FIB Theatre Review: This Genuine Moment

It is often rare to watch a play that manages to carefully and intricately weave the nuances of identity, family, and relationships so cleverly together. Sitting in the audience of This Genuine Moment’s opening night, I was delighted to witness such a rarity, especially as an original, Queer Australian play.  

This Genuine Moment. Photo: Clare Hawley

Up and coming writer Jacob Parker debuted his play This Genuine Moment alongside director Hayden Tonazzi and actors Tom Hughes and Jackson Blair-West.

The play’s simple setting (strategically put together by Kate Beere), and insightful decision to feature only two characters allowed its themes to shine, which illuminated the progression of L and R’s relationship and identity. Set entirely in R’s bedroom, the message is clear: intimacy and vulnerability are the play’s driving force. Our silent witness of two men awkwardly moving around a lone mattress on centre-stage, without waking up the other made us feel privy to the lives of genuine people.

In their undress, they visibly shift uncomfortably and its messiness echoes the almost universal experience of the morning after a one-night stand. This classic Rom-Com trope usually feels cheap and cliched, especially with the opening dialogue “hey,” but the play’s faithful delineation of the sincerity of its characters, and refusal to simply sugar-coat the scene, reminds its audience of their own authentic experiences.

This Genuine Moment. Photo: Clare Hawley

As the play continued, we learned that R, at twenty years old, is navigating those uncertainties that life is plagued with. Wresting with his sexuality, fear of rejection, and his identity, we get a character who yearns for acceptance from his family, friends, and potential partners. Alongside R and L, we learn that self-acceptance is what we should strive for.

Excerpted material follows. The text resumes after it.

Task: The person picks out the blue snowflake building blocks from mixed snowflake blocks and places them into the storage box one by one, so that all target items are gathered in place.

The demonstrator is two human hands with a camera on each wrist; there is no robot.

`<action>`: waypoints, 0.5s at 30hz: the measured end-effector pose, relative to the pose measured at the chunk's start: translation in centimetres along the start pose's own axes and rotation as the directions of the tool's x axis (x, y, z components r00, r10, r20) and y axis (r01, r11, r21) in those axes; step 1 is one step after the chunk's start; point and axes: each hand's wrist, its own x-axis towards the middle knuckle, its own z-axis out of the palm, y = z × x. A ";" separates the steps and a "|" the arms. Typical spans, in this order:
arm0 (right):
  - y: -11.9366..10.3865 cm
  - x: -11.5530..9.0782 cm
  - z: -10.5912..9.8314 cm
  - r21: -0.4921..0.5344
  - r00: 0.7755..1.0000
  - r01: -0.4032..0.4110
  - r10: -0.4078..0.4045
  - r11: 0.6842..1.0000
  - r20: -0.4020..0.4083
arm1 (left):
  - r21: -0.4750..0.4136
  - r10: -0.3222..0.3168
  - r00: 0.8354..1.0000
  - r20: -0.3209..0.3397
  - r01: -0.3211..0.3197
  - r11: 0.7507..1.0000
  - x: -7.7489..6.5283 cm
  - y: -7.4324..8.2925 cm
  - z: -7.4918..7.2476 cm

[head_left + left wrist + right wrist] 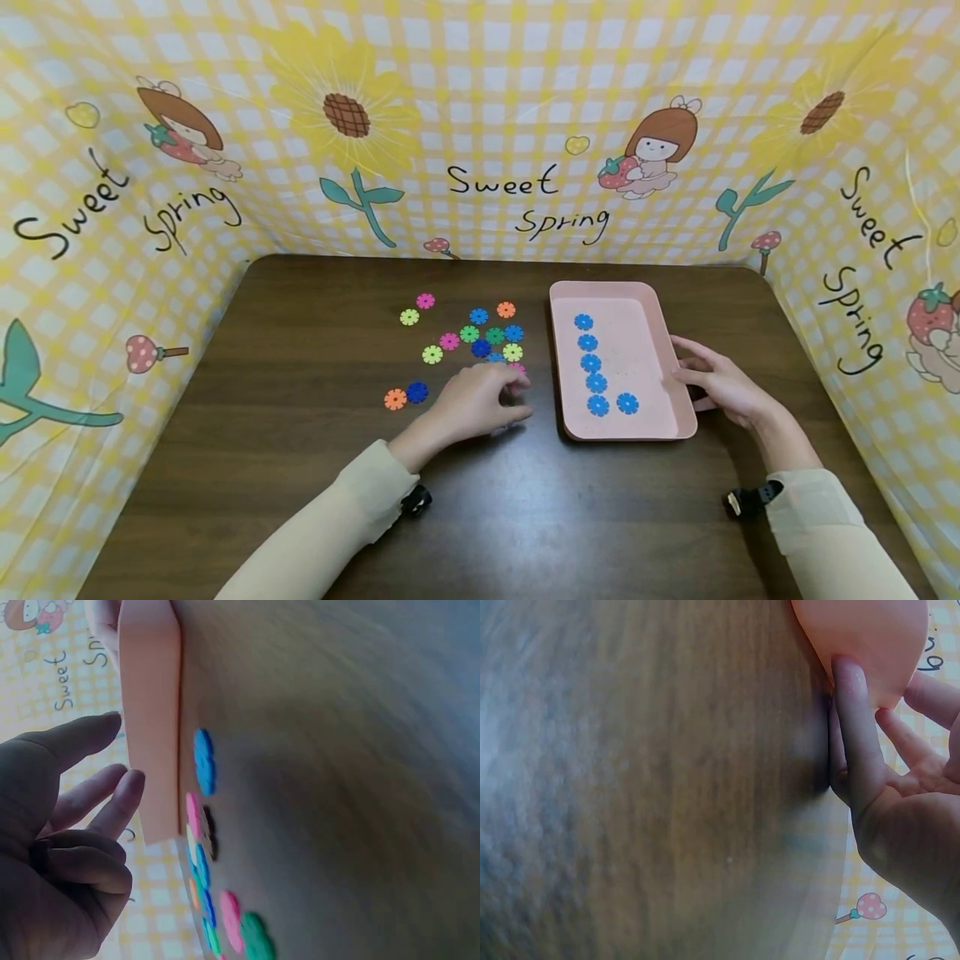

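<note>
A pink tray (pixel 637 350) lies right of centre on the dark wooden table (pixel 300 467). Several blue flower-shaped discs (pixel 592 363) line its left side. More discs of many colours (pixel 480 337) are scattered on the table left of the tray. My left hand (pixel 517 396) hovers low at the near edge of that scatter, fingers loosely bent and holding nothing I can see. The left wrist view shows the same hand (pixel 112 765) beside the tray (pixel 150 712), with a blue disc (pixel 204 761) close by. My right hand (pixel 686 375) rests straight fingers against the tray's right wall (pixel 862 630).
An orange disc (pixel 394 399) and a dark blue disc (pixel 417 392) lie apart, left of my left hand. A yellow checked cloth screen (pixel 495 183) walls the table at the back and both sides.
</note>
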 end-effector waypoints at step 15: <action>0.1 0.1 -0.1 -0.001 1.000 -0.002 0.002 1.000 0.005 | 0.137 -0.062 0.996 0.063 0.053 0.989 -1.2 -2.2 0.5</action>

The poignant lines “my sexuality doesn’t define me…but it probably does, doesn’t it?” and “I’ve never really felt real before” contrasted with revelations like “the only thing that stops us from loving ourselves, is lying to ourselves” and “I can love me, and that’s all I really need” developed the sunning characterisation of L and R. The raw intimacy visibly bubbling in the theatre was achieved with witty, insightful, and astute acting and screenwriting. This interpolation is what left its audience with new perceptions about their own identity, relationships, and sense of authenticity in life.

This Genuine Moment. Photo: Clare Hawley

When I sat down with the screenwriter, Jacob Parker, our conversations seemed to centre on one main thing: self-discovery.

The rawness of This Genuine Moment’s setting visibly portrayed L and R’s budding relationship and identity. Why do you think it’s easier for these two, who have only known each other for one night, to confess more to each other, than to others?

With a one-night-stand, a stranger, there is less of a pressure to present a perfect front, a front that is dictated by an attempt to please the other person. They’ve woken up, and they’re already undressed. It’’s almost this idea that once you’ve exposed yourself in the physical sense, then an ability to be emotionally vulnerable with someone who cannot judge you any further than the confines of the bedroom and the morning is easier.

There’s this kind of dichotomy between emotional and physical intimacy. Especially when you’re queer.

You spend your whole life building up who you are, or who you want to be, and then when you come out, that sort of destroys that aspect. So you’re juggling who you think you should be, who you are, and who you want to be. It’s this trifecta that impacts self-discovery and identity, and I really wanted to explore that.

Do you think sexuality defines someone more if they don’t identify as heterosexual?

Yeah, absolutely, it’s that ‘otherness.’ There’s a line in the play “my sexuality doesn’t define me…or does it?” and I think that for a long time queer people have been saying “no, this is who I am, and I am this way because of this reason and that reason,” but we’re seeing this big, striking movement of pride and we’re learning that maybe sexuality does define, and there’s a lot of power in that, in owning who you are. 

I think some people may have walked out disappointed that the ending didn’t wrap itself nicely with a little bow and picture-perfect kiss. Was it important to you that leaving your audience slightly unsatisfied would maybe get them thinking about human nature instead?

It really was. This isn’t a heterosexual rom-com, I don’t want my audience to stop thinking about the characters’ next moves, as if their union is the only important thing about them. These are clearly two people who shouldn’t be together. This is their moment, and that’s the end of it. I don’t want my audience to be rooting for either of them, or swooning over any of them, I don’t want them to be just characters, they’re meant to be people. People are flawed, and they make mistakes. It’s this genuineness, this authenticity in the human experience I wanted L and R to embody, so yes, it’s important to me that I presented that instead.

This Genuine Moment. Photo: Clare Hawley

Overall, this play was raw, intimate and beautifully executed, and if you were lucky enough to be in the sold out presence of the Old 505 Theatre in Newtown last week, you’ll know exactly what I’m talking about. This Genuine Moment is the kind of play that leaves you more perceptive about yourself and those around you. Keep an eye out for more works by Jacob Parker if you want to continue being delighted and challenged.